The increasingly business-orientated direction of the HE sector is also reflected by pressure on academic staff to bring their own constructions of academic identity in line with the corporate identity distinct from a ‘collegium of academics’ (Gale, 2011: 216). For example, Portnoi (2009:189) states that in the early 1990s South African universities began to develop strategic plans and mission statements in a language that increasingly reflected the private sector. However, many academics found it difficult to assimilate the new terminologies emanating from the corporate sector as they clashed with the values enshrined in academic work and were unconducive to collegial interactions. Portnoi goes on and states that universities in South Africa are still grappling with racist and sexist undertones in their universities despite the existence of the 1998 Employment Equity Act (EEA) which sought to transform academic workplaces into inclusive workplaces which are more representative of the South African society (2009:190).
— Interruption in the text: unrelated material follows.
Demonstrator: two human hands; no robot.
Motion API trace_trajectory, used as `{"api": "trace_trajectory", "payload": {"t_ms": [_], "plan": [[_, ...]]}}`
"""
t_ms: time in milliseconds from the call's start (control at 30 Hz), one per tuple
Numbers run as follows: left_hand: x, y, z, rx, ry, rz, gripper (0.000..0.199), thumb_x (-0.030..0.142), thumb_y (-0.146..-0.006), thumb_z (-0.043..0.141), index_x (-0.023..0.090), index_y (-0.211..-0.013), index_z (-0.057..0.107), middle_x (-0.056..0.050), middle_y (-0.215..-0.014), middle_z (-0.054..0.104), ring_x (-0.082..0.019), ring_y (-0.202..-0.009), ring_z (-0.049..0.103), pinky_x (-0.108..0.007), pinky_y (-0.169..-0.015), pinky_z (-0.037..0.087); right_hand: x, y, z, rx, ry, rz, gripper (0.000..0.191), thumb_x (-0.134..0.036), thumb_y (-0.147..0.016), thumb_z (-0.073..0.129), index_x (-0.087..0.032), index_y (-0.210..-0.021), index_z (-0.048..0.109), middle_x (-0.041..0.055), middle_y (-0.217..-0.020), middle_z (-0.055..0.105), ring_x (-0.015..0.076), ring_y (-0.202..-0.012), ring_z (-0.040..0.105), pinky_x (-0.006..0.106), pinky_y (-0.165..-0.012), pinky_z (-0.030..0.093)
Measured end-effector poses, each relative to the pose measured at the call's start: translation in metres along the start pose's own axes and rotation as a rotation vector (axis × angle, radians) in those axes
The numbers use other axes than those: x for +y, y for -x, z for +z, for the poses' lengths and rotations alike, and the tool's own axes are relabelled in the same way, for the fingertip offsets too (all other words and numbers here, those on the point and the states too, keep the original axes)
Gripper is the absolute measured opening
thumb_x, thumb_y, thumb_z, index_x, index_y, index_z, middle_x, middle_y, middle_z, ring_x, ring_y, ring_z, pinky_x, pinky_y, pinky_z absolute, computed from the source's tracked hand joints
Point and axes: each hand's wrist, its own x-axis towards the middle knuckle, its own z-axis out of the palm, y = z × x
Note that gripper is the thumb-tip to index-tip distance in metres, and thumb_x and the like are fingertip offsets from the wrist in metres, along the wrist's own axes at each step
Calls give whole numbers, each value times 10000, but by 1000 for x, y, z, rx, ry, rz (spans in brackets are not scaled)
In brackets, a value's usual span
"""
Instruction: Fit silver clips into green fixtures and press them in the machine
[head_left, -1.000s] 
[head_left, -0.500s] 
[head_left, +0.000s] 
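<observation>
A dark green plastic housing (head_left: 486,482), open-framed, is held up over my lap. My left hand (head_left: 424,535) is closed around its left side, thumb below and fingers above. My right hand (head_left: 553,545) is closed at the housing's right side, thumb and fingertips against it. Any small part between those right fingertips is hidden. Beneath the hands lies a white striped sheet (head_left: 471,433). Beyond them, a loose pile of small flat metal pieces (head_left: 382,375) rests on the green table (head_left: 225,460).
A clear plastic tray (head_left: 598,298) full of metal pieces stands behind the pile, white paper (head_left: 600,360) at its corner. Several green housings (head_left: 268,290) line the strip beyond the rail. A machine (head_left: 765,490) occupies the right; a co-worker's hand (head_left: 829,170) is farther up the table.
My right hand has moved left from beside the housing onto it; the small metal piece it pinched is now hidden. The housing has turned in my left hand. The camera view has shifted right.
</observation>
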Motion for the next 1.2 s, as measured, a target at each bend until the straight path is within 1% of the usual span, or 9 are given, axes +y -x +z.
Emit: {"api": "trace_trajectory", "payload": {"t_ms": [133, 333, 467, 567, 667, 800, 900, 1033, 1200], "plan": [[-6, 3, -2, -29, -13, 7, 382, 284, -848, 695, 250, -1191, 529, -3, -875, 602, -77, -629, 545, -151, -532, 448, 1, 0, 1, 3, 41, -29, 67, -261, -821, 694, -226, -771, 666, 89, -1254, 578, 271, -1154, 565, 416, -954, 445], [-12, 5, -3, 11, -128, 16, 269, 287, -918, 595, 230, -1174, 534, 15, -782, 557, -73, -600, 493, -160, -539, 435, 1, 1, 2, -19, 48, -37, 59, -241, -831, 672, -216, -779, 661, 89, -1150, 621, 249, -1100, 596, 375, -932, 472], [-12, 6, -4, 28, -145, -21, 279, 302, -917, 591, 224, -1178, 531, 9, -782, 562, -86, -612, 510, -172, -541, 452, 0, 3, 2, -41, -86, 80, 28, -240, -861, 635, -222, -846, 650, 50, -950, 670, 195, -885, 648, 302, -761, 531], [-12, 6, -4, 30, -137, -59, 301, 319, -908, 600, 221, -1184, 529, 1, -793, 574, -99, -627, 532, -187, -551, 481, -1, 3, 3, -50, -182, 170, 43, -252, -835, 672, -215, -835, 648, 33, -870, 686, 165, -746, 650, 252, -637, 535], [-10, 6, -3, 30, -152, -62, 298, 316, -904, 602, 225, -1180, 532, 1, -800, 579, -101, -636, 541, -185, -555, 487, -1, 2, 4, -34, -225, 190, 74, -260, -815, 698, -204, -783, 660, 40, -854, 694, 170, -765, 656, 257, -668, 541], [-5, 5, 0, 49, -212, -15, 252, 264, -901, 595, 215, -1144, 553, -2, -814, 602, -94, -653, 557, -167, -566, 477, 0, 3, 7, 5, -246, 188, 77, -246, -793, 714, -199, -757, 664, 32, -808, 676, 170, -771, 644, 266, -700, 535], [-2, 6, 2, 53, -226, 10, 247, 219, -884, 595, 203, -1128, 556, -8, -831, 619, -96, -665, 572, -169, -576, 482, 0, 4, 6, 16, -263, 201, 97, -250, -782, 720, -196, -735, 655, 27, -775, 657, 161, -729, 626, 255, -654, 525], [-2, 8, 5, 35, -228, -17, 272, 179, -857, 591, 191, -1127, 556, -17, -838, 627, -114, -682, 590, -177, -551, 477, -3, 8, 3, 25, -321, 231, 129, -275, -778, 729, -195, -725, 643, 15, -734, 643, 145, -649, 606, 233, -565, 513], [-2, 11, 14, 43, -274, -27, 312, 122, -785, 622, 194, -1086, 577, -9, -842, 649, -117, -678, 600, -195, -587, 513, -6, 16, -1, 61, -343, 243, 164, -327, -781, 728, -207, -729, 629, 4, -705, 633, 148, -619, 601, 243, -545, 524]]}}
It is for this reason that Robinson (2016:17) contends that academics’ individual and collective identities are being undermined by increased workplace pressures, national educational policies as well as the forces of globalization. Ultimately, this leads to de-centered academic identities indicative of the ever increasing de-centering of the academic from the core functions of academy. To clarify this point, Robinson further states that academics’ understandings of what constitutes significant discipline relevant research are being de-centered by the existence of institutional and national competitive research evaluations. This means that academics hoping to score well in these evaluation exercises must chase ‘volume’ over ‘quality’ of publications. Additionally, it is the management of HEIs (rather than academics) who decide research concentrations as part of institution-wide research strategies (2016:18).

Such changes, whether inspired for the right moral reasons, create a significant shift at the level of an individual’s values and the underlying belief structures. Since an individual’s values underpin and explain the individual’s identity, any change in these values has an impact upon identity. For example, modularization, semesterisation and the use of accreditation of experiential learning for credit accumulation and transfer schemes are examples of relatively recent specific manifestations of managerialism in universities in England (Lomas & Lygo-Baker, 2006). Other researchers such as Morley (2003) contend that universities have been transformed into classic Fordist organisations that are involved in the large-scale production or massification of higher education as a public service.

Morley (2003) goes on to states that this application of Fordism principles to HE has led to the ‘the industrialization of higher education’. Moreover, in many HEIs, there currently exists a prevailing notion of the ‘student as a customer’, with academic staff encouraged to meet the needs of students. According to Lomas and Lygo-Baker (2006) students increasingly understand themselves as consumers, entitled to agreed standards of provision and to the full information about the quality of what is provided. Under these circumstances, renewable contracts have become the norm with junior academic staff members citing problems of job security and lack of opportunities for career progression.

Most academics have also observed increasing accountability and budgetary difficulties as well as decreasing autonomy and deterioration of working conditions closely related to new managerialism. For example, Sang, Powell, Finkel & Richards, 2015:237) state that increased focus on performance management and measurement in HE contributes to concerns about diminishing opportunities to exercise autonomy and academic freedom, declining collegiality and increasing quantification of academic output. Accordingly, the job satisfaction of academics has steadily declined, raising the concern that academics may lose their key position and leadership role within HE as well as their role in the future development of society (Lai, 2010:272-273).